The question. “Ohh you’re in college… what year are you?”

As a homeschooler, I always preferred the numerical answer to the similar question asked in high school. (And yes we did have grades!) As current college students, we’re in quite an awkward place, however, in trying to answer this question. Even beyond conversation, your very identity, ability to communicate with other students, self-image, everything is tangled up in the answer to this question.

And now:

  • Effectively all WCC students are in the limbo of the prophets right now as to what class they are in.
  • Populi shows everyone except the incoming students of the Class of 2023 as having advanced to the next year.
  • Financial Aid forms show the same, showing us of the Class of 2022, for example as Sophomores.
  • Our class is starting to identify personally as Sophomores
  • I’ve gotten in the habit of calling the Class of 2021 Juniors (and yet somehow I still know them…)
  • BUT, our email lists still have us as under the last year’s classification

What are we?

It would obviously be best for the school to simply follow our class-identity. But as I just found out in “test-pinging” the class email lists for Freshmen and Sophomores the school is apparently basing this instead on something beyond any of our control.

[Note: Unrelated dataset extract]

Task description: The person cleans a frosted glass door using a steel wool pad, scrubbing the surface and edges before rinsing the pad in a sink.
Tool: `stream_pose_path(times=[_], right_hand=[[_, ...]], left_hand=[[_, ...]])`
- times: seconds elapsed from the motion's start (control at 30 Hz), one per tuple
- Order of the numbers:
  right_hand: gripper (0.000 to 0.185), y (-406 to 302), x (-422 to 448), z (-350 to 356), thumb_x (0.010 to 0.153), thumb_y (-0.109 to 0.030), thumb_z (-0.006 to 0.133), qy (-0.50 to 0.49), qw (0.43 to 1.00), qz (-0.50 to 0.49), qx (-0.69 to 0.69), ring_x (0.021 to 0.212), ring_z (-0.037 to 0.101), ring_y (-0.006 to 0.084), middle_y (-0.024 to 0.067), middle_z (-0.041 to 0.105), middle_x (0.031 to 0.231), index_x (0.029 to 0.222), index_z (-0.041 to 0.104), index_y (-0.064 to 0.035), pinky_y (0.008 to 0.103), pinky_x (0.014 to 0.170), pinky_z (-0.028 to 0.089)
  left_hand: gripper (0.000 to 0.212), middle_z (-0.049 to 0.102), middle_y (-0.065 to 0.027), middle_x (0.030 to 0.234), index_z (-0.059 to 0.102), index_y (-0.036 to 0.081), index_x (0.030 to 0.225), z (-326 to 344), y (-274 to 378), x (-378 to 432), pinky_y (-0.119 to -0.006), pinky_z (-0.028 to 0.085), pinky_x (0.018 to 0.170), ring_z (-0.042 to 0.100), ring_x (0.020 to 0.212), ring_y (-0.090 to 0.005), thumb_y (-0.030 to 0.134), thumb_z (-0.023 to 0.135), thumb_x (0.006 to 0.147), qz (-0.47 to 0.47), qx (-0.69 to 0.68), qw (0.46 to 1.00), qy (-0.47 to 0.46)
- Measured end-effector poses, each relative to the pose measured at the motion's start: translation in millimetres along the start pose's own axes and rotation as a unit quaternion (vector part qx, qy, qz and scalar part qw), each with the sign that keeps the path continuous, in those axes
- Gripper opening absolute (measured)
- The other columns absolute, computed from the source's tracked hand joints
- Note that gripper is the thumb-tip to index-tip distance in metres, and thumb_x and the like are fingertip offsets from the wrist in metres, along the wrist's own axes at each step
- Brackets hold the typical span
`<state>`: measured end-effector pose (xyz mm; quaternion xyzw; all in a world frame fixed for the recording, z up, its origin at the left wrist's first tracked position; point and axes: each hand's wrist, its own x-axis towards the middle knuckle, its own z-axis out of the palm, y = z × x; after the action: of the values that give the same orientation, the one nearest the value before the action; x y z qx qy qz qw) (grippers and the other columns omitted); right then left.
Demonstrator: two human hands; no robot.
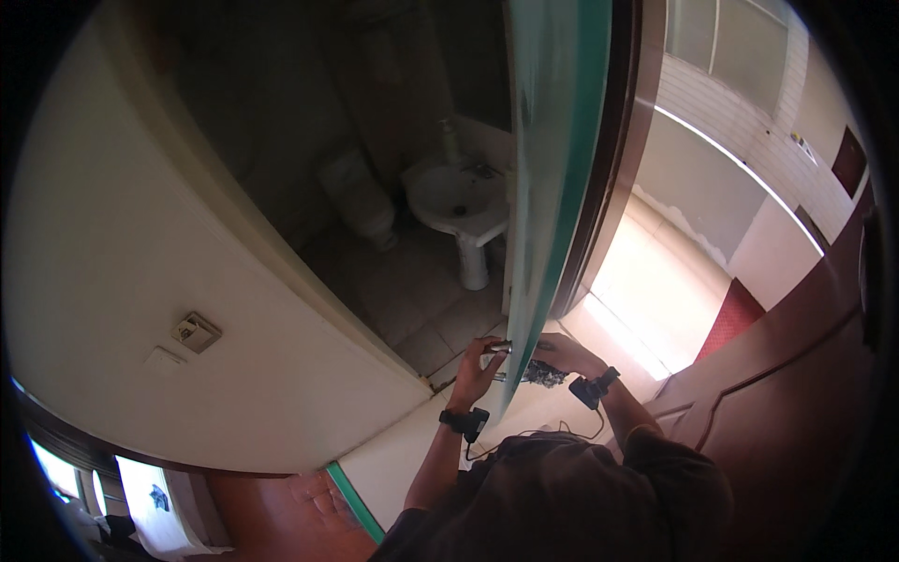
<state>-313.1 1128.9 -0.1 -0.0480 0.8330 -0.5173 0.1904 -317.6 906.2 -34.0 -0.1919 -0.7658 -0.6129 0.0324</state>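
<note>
A door (555,175) with a green edge stands ajar in front of me, seen nearly edge-on. On its left face my left hand (475,365) grips a metal door handle (500,347) between thumb and fingers. My right hand (562,353) is at the door's other face, with its fingertips around a dark round part (546,345), perhaps a knob; its hold is partly hidden. Below the right hand is a dark, fuzzy grey bundle (546,374), whose kind I cannot tell. Another small metal part shows below the left hand, against the door. Both wrists wear black strapped devices joined by a cable.
Behind the door lies a dim bathroom with a white pedestal sink (456,193), a soap bottle (449,140) and a toilet (358,193). A wall with a switch (197,332) runs along the left. At right is a brown panelled door (779,407), near a red mat (730,319).
</note>
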Motion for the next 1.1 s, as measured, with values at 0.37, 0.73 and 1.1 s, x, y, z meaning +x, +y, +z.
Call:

As (? – Sophomore or Junior) Joe White answered me, “I am still a sophomore due to the fact that I have received your email” the school is putting us at the whims of one man, the one who controls the technology at the school, as to who we are.

But with them also calling us Sophomores by other tools of classification like Populi, and a conversation with John Henry purporting us to advance to the next class from the time of our final final, who really knows what we’re supposed to think.

It’s too confusing.

So why don’t we just go for the “tried and true” simple approach of having everyone self-report their preferred class, year (and maybe even grades). That way we’ll rid ourselves of class privilege, classal injustice and discrimination and become one big, happy family (err flexible social construct under one bio-renewable roof)

That would solve all our problems, right!

See what happens when you take the absurd, the idea of identity opposed to fact, and make it more absurd.

In truth, however, I do want to be fully recognized as a sophomore as I believe fact corroborates. Maybe its when Populi releases our sections that that really happens?